II. UN DÉCLIN MULTIFACTORIEL PRINCIPALEMENT IMPUTABLE AUX PRODUITS PHYTOPHARMACEUTIQUES ET AUX AGENTS PATHOGÈNES
A. LES ABEILLES SONT EXPOSÉES À DIVERS FACTEURS DE STRESS
Le phénomène de surmortalité des abeilles est complexe car ses causes sont multiples . L'état de santé des abeilles est menacé par plusieurs pathologies et facteurs de stress qui agissent seuls, ou en association, pour provoquer l'affaiblissement et le déclin des colonies.
Dans ses travaux, l'Anses a dégagé quatre principaux facteurs agissant sur la santé des abeilles 4 ( * ) :
- des causes biologiques , en raison de la présence d'agents pathogènes comme le varroa ou de prédateurs comme le frelon asiatique qui menacent les abeilles ;
- des causes chimiques , à travers notamment l'exposition des abeilles aux produits phytosanitaires présents dans l'environnement, soit de manière directe lors du traitement des plantes par pulvérisation, soit indirectement à travers les résidus présents dans le sol et les plantes ;
- des causes environnementales , en particulier la perte de la richesse florale et la réduction des plantes mellifères liées au développement de monocultures de végétaux pauvres en ressources pollinifères, qui diminue l'accès des abeilles à des apports en nourriture de qualité, ainsi que les dérèglements climatiques qui menacent la survie des colonies en perturbant le comportement des abeilles ;
- les pratiques apicoles , qui ne favorisent pas toujours un bon développement des colonies - par exemple en cas de mauvaise manipulation des ruches ou de pratiques inadaptées de nourrissement des abeilles, de sélection des reines, et de traitement des maladies.
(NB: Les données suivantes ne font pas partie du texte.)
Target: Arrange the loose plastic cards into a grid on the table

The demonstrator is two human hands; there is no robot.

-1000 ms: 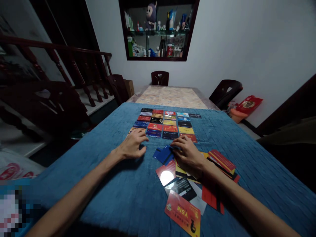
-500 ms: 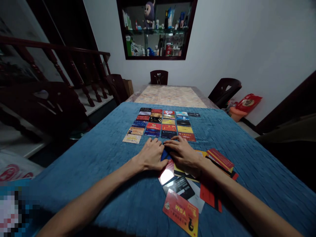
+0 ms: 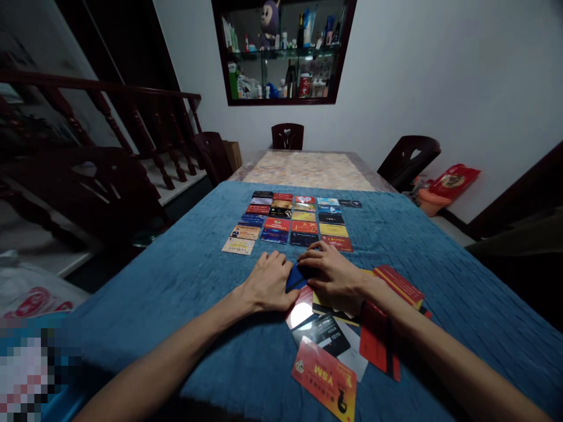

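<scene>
My left hand (image 3: 268, 284) and my right hand (image 3: 335, 275) lie close together on a blue cloth (image 3: 185, 293), both touching a dark blue card (image 3: 297, 277) between them. Whether either hand grips that card is unclear. Under and behind my right hand spreads a loose heap of cards (image 3: 334, 334), with an orange card (image 3: 325, 379) nearest me and red cards (image 3: 398, 283) to the right. Beyond my fingers, several rows of cards (image 3: 292, 223) lie face up in a neat grid.
The cloth covers the near part of a long table (image 3: 308, 170). Dark chairs stand at the far end (image 3: 287, 136), at the right (image 3: 411, 157) and at the left (image 3: 211, 155). A stair railing (image 3: 109, 117) runs on the left; a wall cabinet (image 3: 284, 53) hangs ahead.
My left hand has moved right from the grid's lower left corner to meet my right hand at the blue card. A beige card now lies uncovered at that corner.
</scene>
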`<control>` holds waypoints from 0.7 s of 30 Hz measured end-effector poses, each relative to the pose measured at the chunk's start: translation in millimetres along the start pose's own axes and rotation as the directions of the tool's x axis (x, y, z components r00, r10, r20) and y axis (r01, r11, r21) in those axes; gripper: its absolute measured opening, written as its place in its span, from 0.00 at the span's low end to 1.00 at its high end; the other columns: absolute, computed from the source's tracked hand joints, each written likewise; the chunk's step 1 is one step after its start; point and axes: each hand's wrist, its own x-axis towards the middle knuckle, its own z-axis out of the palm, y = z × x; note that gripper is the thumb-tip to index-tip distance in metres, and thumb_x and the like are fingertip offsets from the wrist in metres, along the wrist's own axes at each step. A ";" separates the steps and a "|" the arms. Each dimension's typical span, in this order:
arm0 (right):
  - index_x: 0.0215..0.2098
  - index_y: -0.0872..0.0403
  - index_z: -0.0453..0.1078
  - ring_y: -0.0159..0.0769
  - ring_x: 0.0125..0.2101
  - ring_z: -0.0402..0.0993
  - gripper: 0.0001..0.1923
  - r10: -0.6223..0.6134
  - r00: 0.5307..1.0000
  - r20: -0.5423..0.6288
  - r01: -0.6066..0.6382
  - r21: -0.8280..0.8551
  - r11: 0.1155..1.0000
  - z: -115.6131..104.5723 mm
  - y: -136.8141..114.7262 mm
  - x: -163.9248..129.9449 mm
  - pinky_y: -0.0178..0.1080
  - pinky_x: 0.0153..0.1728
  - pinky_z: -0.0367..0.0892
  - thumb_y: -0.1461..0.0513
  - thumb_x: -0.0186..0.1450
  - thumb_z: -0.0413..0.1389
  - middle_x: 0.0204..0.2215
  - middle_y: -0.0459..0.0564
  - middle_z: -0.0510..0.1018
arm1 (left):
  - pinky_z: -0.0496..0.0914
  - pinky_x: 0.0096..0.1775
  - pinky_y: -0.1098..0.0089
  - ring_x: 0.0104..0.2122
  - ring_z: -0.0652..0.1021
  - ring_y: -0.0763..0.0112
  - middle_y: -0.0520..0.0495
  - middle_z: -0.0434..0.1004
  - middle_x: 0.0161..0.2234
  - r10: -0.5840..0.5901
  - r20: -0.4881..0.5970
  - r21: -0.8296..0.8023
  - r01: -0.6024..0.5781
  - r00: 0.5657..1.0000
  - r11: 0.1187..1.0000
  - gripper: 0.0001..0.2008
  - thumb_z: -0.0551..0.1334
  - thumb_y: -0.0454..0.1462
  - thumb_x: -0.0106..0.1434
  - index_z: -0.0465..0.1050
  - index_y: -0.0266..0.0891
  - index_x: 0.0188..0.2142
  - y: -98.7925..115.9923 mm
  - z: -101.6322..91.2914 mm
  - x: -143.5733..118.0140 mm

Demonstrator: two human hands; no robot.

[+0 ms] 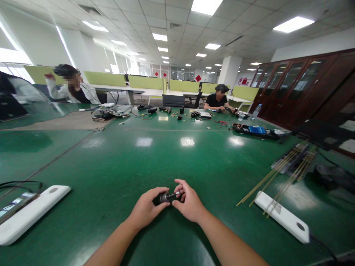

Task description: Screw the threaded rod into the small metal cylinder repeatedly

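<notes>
- Head view looks down over a wide green table [116, 162] that fills most of the scene, with two bare forearms reaching in from the near edge.
- Dark wooden cabinets [299, 88] with glass doors stand along the far right wall.
- Two other people sit at the far side: one in a white top [73, 88] at far left, one in a black top [219, 99] at far centre, with small parts and cables scattered on the table before them.
- Near left, a long white block [30, 214] lies flat with a phone-like device [16, 203] and a black cable beside it.
- Near right, a second white block [283, 216] lies under the near ends of a bundle of thin yellow rods [280, 173], which run away toward the far right.
- Left hand [145, 208] is curled nearly closed, its thumb and fingers wrapped around the dark end of a small cylindrical part [168, 196].
- Right hand [188, 203] is partly closed, its fingertips pinching the metallic right end of the same part, with the other fingers loosely bent.
- That small cylindrical part sits between the two hands, held just above the table in the near centre, lying roughly left to right; its finer detail is too small to tell.
</notes>
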 end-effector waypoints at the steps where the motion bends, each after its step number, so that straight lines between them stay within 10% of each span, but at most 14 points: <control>1: 0.62 0.47 0.59 0.33 0.36 0.71 0.38 0.004 1.000 0.005 -0.004 -0.009 1.000 0.2 0.1 0.0 0.36 0.34 0.66 0.69 0.55 0.62 0.42 0.47 0.73 | 0.68 0.54 0.62 0.50 0.76 0.62 0.48 0.76 0.50 -0.027 -0.010 -0.011 0.027 1.000 1.000 0.20 0.68 0.39 0.62 0.71 0.47 0.53 -2.3 0.3 -1.4; 21: 0.46 0.50 0.72 0.36 0.37 0.72 0.17 -0.042 0.999 0.029 0.045 -0.129 0.991 -3.1 -19.3 -2.3 0.36 0.35 0.64 0.68 0.59 0.60 0.40 0.48 0.74 | 0.72 0.49 0.64 0.44 0.79 0.61 0.47 0.80 0.43 -0.076 -0.045 -0.054 0.073 0.996 0.996 0.15 0.69 0.41 0.60 0.76 0.45 0.47 2.3 -1.9 -3.3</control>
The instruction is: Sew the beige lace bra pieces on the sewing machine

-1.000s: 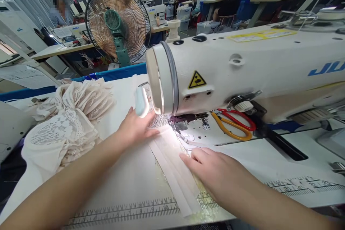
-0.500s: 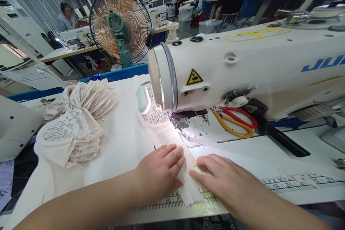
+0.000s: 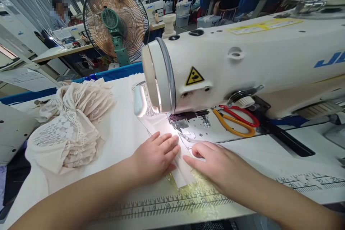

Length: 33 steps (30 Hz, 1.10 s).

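A pale pink bra piece [image 3: 182, 167] with a lace cup lies on the machine bed, its upper part running beneath the presser foot [image 3: 176, 124] of a white JUKI sewing machine [image 3: 215, 61]. My left hand [image 3: 156, 156] rests flat on the fabric strip, fingers stretched toward the needle area. On the strip's right edge sits the thumb of my right hand [image 3: 212, 163]. That hand's index finger is bent and apart from the thumb, and its other fingers are partly hidden. The machine head hides part of the lace cup.
Left of the work lies a pile of similar lace bra pieces [image 3: 71, 125]. Red and yellow-handled scissors [image 3: 237, 122] lie under the machine arm. A printed ruler [image 3: 167, 205] runs along the front edge. Behind stand a fan [image 3: 115, 21] and other workers at machines.
The bra piece has slid forward under the machine, its near end now farther from the table edge. Both hands have moved forward with it, and the view has shifted slightly.
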Motion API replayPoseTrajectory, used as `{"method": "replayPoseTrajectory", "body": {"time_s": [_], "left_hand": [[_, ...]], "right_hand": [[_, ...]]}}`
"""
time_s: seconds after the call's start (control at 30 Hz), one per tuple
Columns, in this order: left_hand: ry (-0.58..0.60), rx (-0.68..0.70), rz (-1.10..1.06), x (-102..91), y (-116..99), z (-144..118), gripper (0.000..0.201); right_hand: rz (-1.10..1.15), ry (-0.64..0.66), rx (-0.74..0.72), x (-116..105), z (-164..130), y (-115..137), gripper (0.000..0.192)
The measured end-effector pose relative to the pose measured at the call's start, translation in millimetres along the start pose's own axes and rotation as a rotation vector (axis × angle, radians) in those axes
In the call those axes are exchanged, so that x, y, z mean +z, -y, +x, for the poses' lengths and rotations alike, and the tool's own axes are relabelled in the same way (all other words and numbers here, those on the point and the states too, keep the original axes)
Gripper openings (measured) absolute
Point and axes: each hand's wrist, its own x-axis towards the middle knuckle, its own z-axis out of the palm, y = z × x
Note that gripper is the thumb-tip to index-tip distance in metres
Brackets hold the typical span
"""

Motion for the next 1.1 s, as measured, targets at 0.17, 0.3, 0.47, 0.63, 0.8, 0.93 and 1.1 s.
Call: {"method": "replayPoseTrajectory", "body": {"time_s": [0.17,0.3,0.47,0.63,0.8,0.93,1.1], "left_hand": [[-0.063,0.041,0.067,-4.9,4,3,0.030],[-0.121,0.084,0.043,-9.3,6,5,0.025],[-0.105,0.124,0.006,-12.4,10,7,0.024],[-0.139,0.113,0.049,-9.1,16,10,0.027],[-0.139,0.101,0.160,-8.4,25,14,0.023],[-0.146,0.105,0.192,-9.9,32,17,0.030],[-0.104,0.098,0.132,-9.7,38,16,0.024]], "right_hand": [[-0.086,-0.004,-0.030,1,10,-5,0.035],[-0.115,0.112,-0.032,-8,20,-4,0.043],[-0.175,0.328,0.040,-21,32,1,0.058],[-0.228,0.405,0.098,-22,41,4,0.072],[-0.253,0.451,0.184,-12,52,9,0.091],[-0.222,0.412,0.217,-4,62,13,0.104],[-0.131,0.467,0.248,-9,67,18,0.089]]}}
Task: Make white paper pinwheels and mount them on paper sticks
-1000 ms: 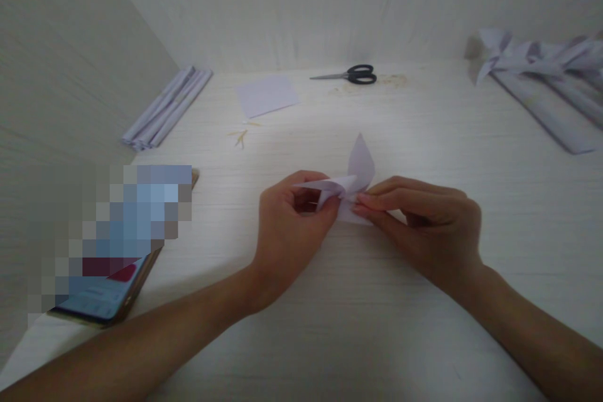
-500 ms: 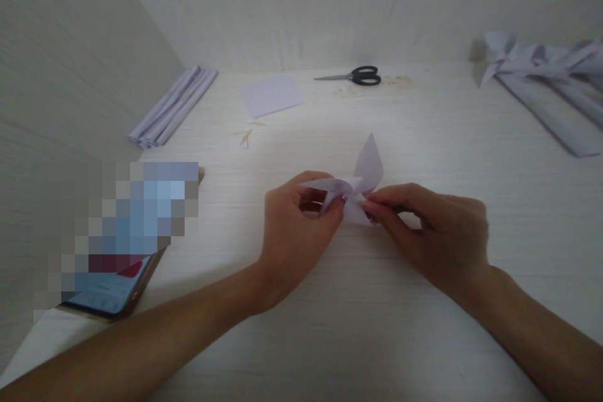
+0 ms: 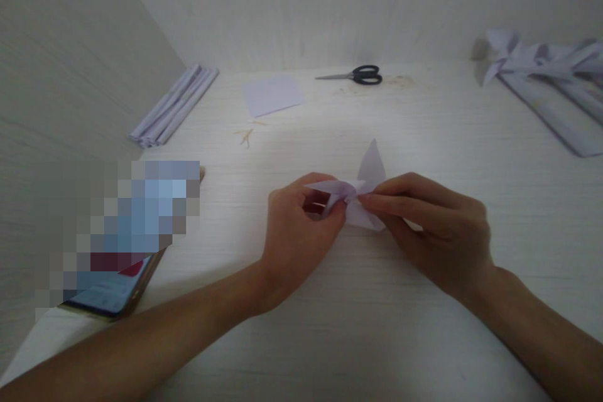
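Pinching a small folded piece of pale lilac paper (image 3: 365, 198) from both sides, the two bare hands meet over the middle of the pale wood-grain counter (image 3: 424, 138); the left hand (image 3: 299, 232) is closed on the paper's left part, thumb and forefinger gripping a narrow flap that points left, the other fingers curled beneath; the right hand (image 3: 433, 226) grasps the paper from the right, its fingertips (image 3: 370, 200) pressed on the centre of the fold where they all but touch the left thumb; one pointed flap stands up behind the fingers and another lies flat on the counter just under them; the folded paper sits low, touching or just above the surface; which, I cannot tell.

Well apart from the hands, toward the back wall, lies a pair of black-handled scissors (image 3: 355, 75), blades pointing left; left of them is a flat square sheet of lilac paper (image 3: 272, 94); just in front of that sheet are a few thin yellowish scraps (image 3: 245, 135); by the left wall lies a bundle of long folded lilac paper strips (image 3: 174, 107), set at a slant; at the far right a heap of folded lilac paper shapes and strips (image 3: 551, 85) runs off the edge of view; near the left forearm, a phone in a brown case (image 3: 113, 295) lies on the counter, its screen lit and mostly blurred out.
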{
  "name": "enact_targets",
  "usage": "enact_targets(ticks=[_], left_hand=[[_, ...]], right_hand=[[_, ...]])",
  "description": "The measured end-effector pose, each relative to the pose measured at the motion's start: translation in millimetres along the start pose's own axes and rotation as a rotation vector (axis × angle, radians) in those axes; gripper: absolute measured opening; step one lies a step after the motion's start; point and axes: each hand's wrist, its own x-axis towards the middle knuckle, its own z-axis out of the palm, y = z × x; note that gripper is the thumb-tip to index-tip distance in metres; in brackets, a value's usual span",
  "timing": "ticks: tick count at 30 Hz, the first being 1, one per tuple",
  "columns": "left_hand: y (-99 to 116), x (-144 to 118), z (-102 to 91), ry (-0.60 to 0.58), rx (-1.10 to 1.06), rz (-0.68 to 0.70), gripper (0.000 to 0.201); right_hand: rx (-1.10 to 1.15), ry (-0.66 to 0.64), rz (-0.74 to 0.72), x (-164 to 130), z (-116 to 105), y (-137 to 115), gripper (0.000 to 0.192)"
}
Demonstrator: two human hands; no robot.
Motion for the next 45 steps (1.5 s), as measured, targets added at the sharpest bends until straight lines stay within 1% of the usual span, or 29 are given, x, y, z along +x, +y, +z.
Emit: enact_targets(ticks=[4, 7, 9, 11, 17, 20, 28, 36, 45], left_hand=[[-0.3, -0.2, -0.5, -0.015, -0.021, 0.011, 0.010], [-0.8, -0.6, -0.7, -0.014, -0.018, 0.020, 0.010], [-1.3, -0.7, -0.6, -0.007, -0.012, 0.020, 0.010], [-1.6, -0.8, -0.6, -0.001, -0.007, 0.019, 0.011], [-1.1, -0.8, -1.0, 0.000, 0.007, 0.038, 0.011], [-0.9, -0.6, -1.1, 0.001, 0.017, 0.031, 0.010], [-0.3, -0.1, -1.2, -0.008, -0.033, 0.001, 0.010], [-0.2, 0.4, 0.1, -0.023, -0.093, -0.041, 0.011], [-0.4, 1.7, -0.4, -0.033, -0.123, -0.107, 0.010]], right_hand=[[0.000, -0.033, -0.047, -0.2, -2.7, -0.4, 0.022], [-0.019, 0.012, -0.048, -1.1, -3.7, -0.8, 0.020], [-0.037, 0.055, -0.018, -2.0, -3.9, -0.7, 0.017], [-0.053, 0.068, 0.014, -2.6, -4.0, -0.1, 0.015], [-0.082, -0.004, 0.029, -1.1, -3.1, 3.6, 0.010], [-0.087, -0.043, 0.027, -1.3, -1.5, 4.1, 0.011], [-0.108, 0.000, 0.004, -3.7, -1.2, -1.6, 0.014], [-0.192, -0.022, -0.047, -2.9, -2.5, -1.9, 0.014], [-0.219, -0.061, -0.064, -2.9, -4.4, -2.0, 0.019]])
Il existe donc une multiplicité de facteurs qui expliquent le déclin des colonies. Ces facteurs agissent parfois de concert : les pesticides peuvent réduire l'immunité des abeilles et favoriser leur vulnérabilité aux agents pathogènes. En retour, les agents pathogènes peuvent affaiblir les abeilles et les rendre plus sensibles aux pesticides. Par ailleurs, la diminution de ressources alimentaires de qualité favorise également le développement des agents pathogènes et la sensibilité aux pesticides. Ces actions combinées forment un « cercle vicieux » précipitant le déclin des abeilles , comme l'a indiqué lors de la table ronde Luc Belzunces, responsable du laboratoire de toxicologie environnementale de l'Institut national de la recherche agronomique (Inra) (cf. graphique infra ).
Dans un rapport de juillet 2015 5 ( * ) , l'Anses a également mis en avant le rôle des coexpositions des abeilles à différents facteurs de stress dans les phénomènes d'affaiblissement, d'effondrement ou de mortalité des colonies , en particulier les coexpositions aux pesticides et aux agents infectieux.
Selon cette étude, « le bilan du rôle suspecté/avéré des interactions entre facteurs de stress a mis en évidence que plusieurs agents infectieux et/ou chimiques pouvaient interagir sur les mêmes cibles fonctionnelles de la larve et de l'abeille adulte et induire des effets additifs ou synergiques. Les substances chimiques peuvent en outre perturber les mécanismes de détoxication, et ainsi modifier la sensibilité des abeilles à d'autres substances. De plus, certains agents biologiques (varroa) et certaines substances ont des effets immunodépresseurs et contribuent à l'amplification des infections/infestations en général [...]. Enfin, certaines substances, comme des néonicotinoïdes et des acaricides, peuvent avoir un effet sur la cohésion de la colonie et le comportement hygiénique des ouvrières, et donc sur les risques infectieux et parasitaires ».
L'action combinée des parasites, des pesticides, et du manque de diversité florale dans le déclin des abeilles
Source : Inra, à partir de l'étude de Dave Goulson et al. « Bee declines driven by combined stress from parasites, pesticides and lack of flowers », Science Vol. 347, mars 2015
* 4 Anses, « Mortalités, effondrements et affaiblissements des colonies d'abeilles », novembre 2008.
* 5 Anses, « Co-exposition des abeilles aux facteurs de stress », Rapport d'expertise collective, juillet 2015.